Presos poderão ser interrogados por videoconferência

A Câmara dos Deputados aprovou o projeto de lei 4361/08, que permite a realização de interrogatórios de presos por meio de videoconferência.

A Câmara dos Deputados aprovou o projeto de lei 4361/08, que permite a realização de interrogatórios de presos por meio de videoconferência. Fruto de articulação entre o Ministério da Justiça, o governo de São Paulo e parlamentares, o texto já havia sido apreciado na Comissão de Constituição e Justiça do Senado em caráter terminativo no início de novembro e agora só depende da sanção do presidente Lula para virar Lei.

 

Pela proposta, caberá ao juiz, em decisão fundamentada, optar pelo recurso ou pelo depoimento presencial. O interrogatório à distância, no entanto, só poderá ser usado em casos excepcionais: quando houver risco à segurança pública, no caso de réu que comprovadamente integre organização criminosa, por exemplo; ou quando houver dificuldade para que o réu compareça em juízo.

 

A nova modalidade de depoimento poderá ser usada, ainda, para impedir que o réu intimide uma testemunha, para "responder a gravíssima questão de ordem pública", ou quando for necessário ouvir uma testemunha de outra comarca que não possa depor por videoconferência. A proposta também preserva o direito de o réu conversar previamente com seu defensor por canais reservados de comunicação.

 

O secretário de Assuntos Legislativos do MJ, Pedro Abramovay, que participou da construção do texto atual, diz que a proposta soluciona controvérsia levantada por decisão do Supremo Tribunal Federal.

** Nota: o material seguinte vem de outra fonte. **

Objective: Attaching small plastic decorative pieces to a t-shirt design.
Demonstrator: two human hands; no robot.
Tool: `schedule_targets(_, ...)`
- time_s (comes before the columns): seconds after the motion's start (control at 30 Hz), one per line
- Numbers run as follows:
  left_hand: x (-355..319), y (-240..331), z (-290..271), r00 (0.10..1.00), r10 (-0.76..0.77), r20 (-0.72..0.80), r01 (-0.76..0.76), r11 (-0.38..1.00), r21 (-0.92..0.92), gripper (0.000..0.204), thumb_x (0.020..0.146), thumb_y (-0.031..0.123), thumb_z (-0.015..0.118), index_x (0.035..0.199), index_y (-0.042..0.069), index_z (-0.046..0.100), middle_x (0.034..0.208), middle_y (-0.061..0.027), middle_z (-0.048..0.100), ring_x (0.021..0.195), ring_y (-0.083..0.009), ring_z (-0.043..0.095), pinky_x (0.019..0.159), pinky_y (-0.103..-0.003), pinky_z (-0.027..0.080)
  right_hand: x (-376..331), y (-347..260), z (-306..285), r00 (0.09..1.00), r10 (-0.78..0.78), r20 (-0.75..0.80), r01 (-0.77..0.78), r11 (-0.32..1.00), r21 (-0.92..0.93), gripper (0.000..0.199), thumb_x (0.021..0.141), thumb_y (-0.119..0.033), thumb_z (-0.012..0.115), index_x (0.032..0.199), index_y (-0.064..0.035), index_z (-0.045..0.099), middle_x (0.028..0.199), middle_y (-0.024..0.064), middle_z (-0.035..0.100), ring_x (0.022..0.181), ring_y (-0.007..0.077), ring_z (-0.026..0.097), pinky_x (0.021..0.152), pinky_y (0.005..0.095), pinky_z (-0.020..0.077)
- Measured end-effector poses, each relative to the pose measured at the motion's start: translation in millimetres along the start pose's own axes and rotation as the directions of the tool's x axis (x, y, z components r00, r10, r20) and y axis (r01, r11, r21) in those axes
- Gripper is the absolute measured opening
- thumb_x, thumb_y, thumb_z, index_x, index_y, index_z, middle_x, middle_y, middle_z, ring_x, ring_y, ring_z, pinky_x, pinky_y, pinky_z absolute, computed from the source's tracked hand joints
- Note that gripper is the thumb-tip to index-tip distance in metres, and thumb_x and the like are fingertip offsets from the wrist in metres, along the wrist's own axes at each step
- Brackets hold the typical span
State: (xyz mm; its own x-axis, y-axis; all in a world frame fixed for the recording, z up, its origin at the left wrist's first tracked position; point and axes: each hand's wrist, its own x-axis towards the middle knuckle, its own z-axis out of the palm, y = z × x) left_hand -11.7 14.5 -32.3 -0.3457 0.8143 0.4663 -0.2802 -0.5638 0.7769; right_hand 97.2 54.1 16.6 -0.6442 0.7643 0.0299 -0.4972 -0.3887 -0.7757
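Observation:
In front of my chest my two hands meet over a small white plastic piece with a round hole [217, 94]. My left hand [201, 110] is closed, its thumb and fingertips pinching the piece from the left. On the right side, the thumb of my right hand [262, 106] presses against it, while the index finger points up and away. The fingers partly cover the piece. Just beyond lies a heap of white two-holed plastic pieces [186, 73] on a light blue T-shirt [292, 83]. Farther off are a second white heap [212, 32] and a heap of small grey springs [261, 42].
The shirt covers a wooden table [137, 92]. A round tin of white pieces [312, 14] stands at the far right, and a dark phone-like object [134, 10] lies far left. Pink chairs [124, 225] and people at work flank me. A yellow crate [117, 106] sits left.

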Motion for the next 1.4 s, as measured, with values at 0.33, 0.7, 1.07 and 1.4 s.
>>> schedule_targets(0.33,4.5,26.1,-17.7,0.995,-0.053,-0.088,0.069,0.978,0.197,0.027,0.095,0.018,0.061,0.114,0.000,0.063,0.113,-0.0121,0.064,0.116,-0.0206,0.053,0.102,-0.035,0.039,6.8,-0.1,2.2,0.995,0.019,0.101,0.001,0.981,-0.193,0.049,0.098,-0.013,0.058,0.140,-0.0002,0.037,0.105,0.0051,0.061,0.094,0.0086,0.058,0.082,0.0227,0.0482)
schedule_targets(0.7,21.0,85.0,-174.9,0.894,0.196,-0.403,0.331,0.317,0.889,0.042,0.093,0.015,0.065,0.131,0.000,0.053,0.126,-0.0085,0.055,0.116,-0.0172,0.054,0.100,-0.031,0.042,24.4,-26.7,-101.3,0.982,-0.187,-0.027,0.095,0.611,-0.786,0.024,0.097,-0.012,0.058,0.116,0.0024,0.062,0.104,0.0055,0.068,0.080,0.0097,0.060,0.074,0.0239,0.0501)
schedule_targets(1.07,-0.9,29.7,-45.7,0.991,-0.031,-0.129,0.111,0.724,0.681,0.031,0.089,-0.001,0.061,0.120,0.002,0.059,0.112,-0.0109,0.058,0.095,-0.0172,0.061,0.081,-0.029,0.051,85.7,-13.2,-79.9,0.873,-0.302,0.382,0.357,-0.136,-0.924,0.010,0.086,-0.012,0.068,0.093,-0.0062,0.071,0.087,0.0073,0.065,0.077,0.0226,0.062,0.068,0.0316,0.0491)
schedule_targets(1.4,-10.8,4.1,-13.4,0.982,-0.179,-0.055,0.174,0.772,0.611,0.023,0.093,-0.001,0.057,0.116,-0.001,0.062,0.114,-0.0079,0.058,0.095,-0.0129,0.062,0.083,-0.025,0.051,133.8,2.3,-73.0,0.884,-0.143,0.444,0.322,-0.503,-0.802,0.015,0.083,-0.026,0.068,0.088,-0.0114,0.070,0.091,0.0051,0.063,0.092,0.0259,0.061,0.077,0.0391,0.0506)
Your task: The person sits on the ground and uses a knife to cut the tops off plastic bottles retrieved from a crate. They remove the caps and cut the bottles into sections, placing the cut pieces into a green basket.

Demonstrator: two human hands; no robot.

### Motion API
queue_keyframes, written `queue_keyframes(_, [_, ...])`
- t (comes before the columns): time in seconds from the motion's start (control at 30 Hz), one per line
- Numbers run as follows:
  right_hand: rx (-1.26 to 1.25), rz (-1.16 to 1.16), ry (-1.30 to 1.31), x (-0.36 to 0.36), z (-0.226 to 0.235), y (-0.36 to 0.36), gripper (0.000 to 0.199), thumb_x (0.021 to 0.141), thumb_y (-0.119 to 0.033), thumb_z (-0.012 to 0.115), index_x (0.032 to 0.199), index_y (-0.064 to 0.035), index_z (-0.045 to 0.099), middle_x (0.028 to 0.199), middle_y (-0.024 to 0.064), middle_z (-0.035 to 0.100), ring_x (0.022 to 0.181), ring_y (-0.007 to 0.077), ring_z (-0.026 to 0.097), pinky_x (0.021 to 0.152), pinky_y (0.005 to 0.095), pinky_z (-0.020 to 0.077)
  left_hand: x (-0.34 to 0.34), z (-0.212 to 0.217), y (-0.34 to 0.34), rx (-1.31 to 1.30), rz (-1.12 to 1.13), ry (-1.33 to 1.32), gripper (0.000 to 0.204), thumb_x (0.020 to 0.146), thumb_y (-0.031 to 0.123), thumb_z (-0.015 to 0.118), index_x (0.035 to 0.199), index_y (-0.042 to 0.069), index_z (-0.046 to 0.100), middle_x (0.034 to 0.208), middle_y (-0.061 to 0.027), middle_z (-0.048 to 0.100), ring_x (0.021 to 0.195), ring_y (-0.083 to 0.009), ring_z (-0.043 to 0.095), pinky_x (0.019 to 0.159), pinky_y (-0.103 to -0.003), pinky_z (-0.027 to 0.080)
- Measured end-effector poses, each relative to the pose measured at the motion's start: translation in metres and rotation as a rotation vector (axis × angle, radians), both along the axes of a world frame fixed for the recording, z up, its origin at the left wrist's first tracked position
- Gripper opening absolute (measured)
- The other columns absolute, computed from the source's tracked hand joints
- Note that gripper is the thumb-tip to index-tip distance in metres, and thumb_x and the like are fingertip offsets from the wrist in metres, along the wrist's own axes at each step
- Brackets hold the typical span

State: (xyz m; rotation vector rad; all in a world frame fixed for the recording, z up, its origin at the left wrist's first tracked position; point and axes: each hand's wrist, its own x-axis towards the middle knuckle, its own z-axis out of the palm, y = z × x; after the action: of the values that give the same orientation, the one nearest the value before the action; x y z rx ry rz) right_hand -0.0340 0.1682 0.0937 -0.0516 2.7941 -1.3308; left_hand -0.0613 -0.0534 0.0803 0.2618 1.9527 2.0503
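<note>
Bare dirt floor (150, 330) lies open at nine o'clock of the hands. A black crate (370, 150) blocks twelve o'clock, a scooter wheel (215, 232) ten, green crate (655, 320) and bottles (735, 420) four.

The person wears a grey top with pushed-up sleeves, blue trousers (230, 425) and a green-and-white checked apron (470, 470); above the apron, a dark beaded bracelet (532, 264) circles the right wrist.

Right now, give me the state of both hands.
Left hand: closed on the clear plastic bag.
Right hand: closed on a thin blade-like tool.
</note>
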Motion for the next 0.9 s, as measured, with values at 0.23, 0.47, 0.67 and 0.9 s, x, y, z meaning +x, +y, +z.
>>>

Em outubro deste ano, a Corte considerou inconstitucional a adoção da videoconferência como regra para a realização de interrogatórios, derrubando legislação paulista sobre o tema.

 

"Agora, o projeto é perfeitamente constitucional e se espelha na decisão do STF. A regra é que o juiz tem de ir ao presídio, até para verificar as instalações do local", assinala o secretário, ao lembrar que o sistema só pode ser usado se não comprometer a defesa do réu. Entre os benefícios da nova legislação, ele cita a economia de recursos e o próprio conforto do preso que, em muitos casos, não precisará mais se deslocar até o local do depoimento, por vezes em outro estado.